## [WHAT IS BEING ASKED]
One range is to be output from the listing below, exactly as written: the line with "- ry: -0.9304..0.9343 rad" to the line with "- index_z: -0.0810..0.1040", both kept.

━━━━━━━━

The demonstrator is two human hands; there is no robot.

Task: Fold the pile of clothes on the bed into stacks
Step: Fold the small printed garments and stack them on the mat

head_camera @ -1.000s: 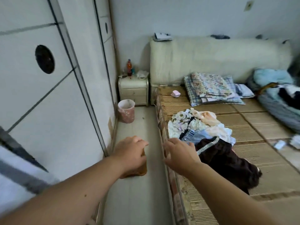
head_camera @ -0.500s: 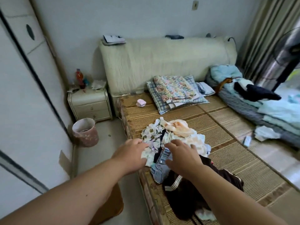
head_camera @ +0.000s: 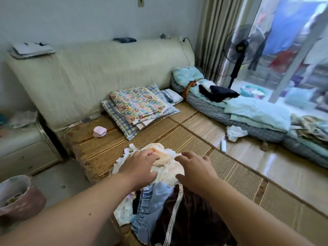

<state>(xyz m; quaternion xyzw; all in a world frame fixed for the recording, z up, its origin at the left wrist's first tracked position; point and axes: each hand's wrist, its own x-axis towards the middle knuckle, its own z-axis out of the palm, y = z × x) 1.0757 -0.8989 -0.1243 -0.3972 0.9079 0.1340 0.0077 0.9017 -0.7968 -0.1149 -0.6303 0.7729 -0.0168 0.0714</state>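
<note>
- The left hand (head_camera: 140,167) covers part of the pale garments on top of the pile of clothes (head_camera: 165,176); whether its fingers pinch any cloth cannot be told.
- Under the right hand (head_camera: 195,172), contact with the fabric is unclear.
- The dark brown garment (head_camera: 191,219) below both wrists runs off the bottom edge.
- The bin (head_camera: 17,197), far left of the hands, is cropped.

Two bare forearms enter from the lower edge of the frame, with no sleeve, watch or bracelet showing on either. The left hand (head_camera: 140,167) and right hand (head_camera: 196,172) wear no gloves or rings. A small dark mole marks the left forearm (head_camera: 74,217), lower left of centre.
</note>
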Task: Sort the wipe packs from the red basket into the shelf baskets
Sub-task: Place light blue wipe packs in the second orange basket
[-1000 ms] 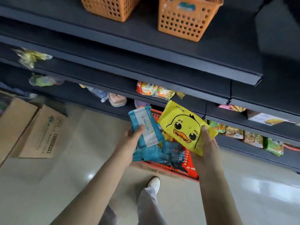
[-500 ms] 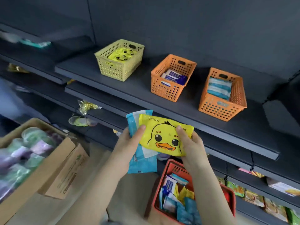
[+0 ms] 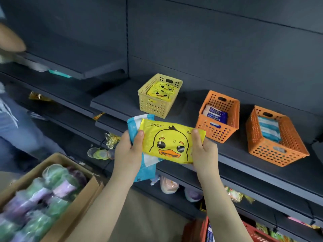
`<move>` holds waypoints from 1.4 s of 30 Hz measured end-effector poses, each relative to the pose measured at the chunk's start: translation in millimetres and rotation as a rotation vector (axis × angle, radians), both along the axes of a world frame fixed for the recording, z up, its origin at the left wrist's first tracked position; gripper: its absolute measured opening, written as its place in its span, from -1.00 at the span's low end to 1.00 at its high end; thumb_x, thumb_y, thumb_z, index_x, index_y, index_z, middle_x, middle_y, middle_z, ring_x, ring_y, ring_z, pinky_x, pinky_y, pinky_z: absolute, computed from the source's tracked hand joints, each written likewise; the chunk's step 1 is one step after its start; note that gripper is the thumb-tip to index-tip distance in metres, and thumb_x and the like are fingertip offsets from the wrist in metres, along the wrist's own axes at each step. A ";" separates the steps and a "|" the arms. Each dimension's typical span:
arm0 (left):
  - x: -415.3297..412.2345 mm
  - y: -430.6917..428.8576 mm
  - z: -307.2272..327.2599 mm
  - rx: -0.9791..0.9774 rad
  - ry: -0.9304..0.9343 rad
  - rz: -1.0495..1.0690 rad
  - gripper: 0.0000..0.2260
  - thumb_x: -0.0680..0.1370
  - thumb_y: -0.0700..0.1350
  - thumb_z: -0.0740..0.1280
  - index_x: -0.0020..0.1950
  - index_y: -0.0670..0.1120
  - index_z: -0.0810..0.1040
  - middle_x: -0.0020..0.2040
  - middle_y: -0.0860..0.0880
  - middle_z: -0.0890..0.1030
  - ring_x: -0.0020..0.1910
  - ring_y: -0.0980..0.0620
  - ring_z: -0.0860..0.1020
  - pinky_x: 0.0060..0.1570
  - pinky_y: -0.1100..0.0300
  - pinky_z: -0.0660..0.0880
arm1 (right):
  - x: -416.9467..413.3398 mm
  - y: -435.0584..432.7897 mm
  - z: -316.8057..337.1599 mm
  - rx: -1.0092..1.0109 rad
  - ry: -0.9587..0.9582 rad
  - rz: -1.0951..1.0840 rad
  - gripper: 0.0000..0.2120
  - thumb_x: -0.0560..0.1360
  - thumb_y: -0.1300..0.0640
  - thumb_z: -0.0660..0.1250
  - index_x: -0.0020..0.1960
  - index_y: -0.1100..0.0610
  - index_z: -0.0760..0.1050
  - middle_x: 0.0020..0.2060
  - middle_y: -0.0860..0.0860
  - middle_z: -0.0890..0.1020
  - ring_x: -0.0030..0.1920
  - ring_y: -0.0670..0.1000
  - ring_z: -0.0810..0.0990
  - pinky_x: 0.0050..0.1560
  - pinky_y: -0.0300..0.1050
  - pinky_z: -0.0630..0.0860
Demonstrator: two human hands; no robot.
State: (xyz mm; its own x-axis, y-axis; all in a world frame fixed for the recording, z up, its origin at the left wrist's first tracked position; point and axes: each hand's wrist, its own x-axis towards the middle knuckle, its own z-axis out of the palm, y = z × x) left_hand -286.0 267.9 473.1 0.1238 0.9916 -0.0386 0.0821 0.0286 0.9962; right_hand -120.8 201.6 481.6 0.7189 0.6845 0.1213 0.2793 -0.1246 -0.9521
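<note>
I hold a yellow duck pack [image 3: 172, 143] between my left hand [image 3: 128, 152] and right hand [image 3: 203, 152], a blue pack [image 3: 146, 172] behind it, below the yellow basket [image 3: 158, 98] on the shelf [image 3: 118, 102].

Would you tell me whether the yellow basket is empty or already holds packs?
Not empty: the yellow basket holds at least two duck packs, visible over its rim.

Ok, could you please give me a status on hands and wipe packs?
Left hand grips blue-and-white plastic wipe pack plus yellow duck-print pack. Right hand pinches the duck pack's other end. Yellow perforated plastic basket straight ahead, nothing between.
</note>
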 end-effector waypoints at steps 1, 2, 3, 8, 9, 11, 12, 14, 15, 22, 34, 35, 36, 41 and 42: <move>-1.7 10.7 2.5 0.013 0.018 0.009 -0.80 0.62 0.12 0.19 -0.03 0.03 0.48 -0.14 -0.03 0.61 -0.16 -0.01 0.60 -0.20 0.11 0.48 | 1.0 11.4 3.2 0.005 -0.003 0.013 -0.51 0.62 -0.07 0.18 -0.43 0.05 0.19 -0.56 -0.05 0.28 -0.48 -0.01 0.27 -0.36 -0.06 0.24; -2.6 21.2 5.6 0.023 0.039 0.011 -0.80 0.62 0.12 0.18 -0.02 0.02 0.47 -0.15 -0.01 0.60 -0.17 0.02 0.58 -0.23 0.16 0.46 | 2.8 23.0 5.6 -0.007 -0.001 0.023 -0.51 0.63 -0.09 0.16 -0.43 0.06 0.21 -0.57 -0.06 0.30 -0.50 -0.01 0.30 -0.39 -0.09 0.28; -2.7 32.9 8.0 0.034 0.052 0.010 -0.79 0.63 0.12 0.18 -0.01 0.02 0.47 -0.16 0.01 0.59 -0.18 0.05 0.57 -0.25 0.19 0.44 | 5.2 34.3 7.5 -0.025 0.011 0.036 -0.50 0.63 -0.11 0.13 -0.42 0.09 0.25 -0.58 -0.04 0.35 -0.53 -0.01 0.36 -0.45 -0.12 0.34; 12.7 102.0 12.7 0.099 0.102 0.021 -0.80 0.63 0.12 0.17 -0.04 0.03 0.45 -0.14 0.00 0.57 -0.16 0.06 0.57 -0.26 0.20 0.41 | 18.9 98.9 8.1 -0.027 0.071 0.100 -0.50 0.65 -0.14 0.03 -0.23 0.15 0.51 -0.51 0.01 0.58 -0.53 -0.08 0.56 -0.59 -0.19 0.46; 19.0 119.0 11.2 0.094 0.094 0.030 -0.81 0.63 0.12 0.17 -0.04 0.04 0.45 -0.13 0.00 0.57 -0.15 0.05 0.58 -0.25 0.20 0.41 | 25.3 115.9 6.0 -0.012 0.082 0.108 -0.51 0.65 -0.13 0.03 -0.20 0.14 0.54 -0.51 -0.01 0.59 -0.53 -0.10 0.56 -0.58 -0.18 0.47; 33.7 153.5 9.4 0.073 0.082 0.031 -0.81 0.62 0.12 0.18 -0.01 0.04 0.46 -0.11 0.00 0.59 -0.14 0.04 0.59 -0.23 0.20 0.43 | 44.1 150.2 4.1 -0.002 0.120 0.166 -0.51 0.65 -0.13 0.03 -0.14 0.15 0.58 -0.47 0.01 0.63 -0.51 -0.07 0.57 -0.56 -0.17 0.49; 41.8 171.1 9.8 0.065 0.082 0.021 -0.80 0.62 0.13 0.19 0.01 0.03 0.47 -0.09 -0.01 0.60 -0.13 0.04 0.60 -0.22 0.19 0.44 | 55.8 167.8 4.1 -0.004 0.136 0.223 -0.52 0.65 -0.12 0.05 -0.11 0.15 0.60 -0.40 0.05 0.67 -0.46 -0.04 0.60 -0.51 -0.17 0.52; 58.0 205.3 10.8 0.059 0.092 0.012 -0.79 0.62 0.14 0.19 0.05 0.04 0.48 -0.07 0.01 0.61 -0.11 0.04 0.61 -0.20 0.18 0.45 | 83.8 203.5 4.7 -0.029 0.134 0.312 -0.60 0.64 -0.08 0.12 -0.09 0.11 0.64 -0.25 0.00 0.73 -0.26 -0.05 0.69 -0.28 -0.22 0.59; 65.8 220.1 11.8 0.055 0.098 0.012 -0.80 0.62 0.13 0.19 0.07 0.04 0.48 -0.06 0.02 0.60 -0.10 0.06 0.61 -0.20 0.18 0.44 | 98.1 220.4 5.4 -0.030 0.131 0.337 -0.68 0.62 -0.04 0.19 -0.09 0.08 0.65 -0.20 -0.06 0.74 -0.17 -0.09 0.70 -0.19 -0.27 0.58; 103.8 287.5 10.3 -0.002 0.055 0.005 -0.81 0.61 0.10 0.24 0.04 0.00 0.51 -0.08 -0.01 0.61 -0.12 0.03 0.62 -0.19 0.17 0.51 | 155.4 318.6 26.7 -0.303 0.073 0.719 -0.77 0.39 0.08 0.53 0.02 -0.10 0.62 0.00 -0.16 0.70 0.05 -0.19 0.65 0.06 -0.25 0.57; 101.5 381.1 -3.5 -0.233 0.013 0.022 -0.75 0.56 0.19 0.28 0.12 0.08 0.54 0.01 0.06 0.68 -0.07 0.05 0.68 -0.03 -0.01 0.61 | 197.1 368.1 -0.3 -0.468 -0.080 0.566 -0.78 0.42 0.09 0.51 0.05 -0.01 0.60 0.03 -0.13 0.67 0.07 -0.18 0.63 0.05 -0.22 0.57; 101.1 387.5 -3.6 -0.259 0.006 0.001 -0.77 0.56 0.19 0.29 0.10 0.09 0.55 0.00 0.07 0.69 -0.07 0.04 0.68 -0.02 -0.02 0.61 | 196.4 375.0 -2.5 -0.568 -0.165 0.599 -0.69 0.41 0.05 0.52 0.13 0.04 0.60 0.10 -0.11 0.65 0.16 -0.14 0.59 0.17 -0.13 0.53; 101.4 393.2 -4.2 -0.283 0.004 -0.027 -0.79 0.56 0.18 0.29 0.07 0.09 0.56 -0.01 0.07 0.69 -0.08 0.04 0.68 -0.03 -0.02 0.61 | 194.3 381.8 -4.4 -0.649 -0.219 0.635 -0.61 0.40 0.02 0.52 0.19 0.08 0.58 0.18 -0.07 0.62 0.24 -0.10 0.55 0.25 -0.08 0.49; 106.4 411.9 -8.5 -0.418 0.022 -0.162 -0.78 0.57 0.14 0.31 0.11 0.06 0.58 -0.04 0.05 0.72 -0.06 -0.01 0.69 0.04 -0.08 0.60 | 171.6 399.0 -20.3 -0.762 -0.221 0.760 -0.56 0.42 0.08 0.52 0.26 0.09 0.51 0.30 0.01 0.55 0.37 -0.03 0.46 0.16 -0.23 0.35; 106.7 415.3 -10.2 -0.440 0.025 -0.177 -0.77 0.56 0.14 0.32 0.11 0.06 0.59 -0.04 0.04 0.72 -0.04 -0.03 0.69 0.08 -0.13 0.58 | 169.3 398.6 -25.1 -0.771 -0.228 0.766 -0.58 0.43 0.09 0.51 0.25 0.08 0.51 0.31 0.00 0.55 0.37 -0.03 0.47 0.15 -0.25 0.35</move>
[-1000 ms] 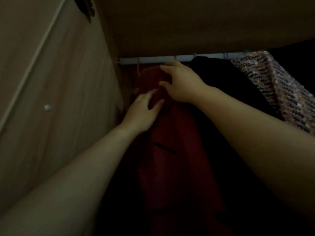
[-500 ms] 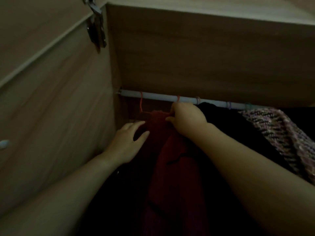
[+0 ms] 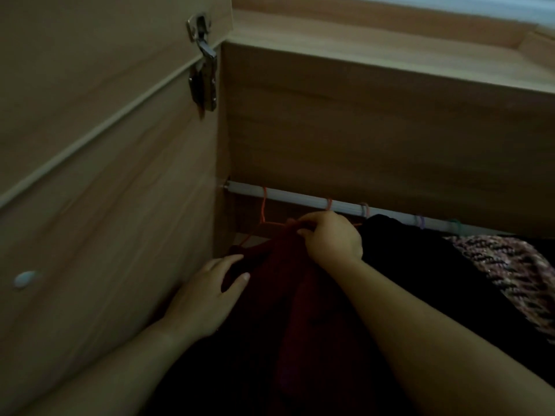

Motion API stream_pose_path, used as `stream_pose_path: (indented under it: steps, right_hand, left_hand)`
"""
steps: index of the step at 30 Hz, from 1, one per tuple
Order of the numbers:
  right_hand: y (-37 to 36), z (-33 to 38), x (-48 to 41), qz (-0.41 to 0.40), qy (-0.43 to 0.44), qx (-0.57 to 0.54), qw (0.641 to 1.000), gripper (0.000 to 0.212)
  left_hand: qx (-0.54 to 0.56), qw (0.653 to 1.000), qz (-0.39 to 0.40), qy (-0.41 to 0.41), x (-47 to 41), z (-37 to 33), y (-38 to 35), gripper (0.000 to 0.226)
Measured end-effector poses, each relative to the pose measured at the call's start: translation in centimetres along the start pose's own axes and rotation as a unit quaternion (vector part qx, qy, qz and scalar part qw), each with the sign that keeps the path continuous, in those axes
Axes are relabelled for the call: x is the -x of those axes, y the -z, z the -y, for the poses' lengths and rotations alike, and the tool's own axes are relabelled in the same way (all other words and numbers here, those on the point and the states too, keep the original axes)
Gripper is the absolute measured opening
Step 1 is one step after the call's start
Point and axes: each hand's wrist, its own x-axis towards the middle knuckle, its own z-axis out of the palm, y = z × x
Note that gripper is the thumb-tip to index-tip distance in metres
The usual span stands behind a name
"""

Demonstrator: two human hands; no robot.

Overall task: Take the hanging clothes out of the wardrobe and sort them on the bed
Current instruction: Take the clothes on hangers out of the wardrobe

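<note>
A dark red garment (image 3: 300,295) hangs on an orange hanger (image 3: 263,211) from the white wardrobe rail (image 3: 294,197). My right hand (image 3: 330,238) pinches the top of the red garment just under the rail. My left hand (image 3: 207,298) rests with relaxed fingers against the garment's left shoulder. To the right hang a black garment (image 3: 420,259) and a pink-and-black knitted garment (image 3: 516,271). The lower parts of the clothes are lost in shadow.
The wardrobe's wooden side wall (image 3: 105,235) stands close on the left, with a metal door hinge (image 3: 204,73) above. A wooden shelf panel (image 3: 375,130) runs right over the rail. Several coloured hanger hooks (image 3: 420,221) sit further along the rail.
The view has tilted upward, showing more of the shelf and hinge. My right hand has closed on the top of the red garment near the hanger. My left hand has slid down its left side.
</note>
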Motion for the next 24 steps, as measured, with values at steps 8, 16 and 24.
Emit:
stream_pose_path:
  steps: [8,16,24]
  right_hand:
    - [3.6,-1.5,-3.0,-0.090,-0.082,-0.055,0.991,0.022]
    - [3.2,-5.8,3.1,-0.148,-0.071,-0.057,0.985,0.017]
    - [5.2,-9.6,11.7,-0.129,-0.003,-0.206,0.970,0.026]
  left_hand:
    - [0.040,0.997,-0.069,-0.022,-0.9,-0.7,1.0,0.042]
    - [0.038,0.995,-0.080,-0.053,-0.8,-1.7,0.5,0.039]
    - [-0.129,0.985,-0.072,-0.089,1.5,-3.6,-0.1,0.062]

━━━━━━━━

## [EXERCISE RESULT]
  - ry: -0.9304..0.9343 rad
  - rz: -1.0495..1.0690 rad
  - gripper: 0.0000..0.2260
  - thumb_x: -0.0680..0.1370
  - thumb_y: -0.0700..0.1350
  - thumb_z: -0.0740..0.1280
  - index_x: -0.0020..0.1950
  - index_y: -0.0670..0.1120
  - index_z: -0.0810..0.1040

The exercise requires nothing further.